◆ Action item: Below are the records; restate word for word the lines from the first through the one containing "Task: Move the", and only those.

** Opening Material for the task block **

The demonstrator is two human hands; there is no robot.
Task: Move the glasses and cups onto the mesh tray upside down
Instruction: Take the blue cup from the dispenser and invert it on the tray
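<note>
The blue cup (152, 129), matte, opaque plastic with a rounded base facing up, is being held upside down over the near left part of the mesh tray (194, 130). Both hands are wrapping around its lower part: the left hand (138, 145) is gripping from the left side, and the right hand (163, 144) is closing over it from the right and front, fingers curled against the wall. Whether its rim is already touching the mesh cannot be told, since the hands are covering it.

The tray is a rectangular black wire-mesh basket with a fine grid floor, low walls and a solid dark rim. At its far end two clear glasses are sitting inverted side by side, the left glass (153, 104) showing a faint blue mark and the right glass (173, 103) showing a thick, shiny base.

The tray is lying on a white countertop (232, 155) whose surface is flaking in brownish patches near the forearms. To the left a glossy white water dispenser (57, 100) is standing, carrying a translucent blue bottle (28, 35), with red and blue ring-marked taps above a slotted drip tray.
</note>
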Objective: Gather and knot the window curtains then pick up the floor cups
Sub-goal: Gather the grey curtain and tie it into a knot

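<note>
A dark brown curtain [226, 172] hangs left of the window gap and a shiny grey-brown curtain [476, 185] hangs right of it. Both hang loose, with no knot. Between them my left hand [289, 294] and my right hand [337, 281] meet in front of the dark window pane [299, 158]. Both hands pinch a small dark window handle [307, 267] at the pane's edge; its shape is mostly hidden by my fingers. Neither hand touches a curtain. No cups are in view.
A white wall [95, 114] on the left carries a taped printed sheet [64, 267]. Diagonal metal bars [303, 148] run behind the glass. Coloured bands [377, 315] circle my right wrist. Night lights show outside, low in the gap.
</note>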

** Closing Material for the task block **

◆ Written solution:
The demonstrator is two human hands; there is no robot.
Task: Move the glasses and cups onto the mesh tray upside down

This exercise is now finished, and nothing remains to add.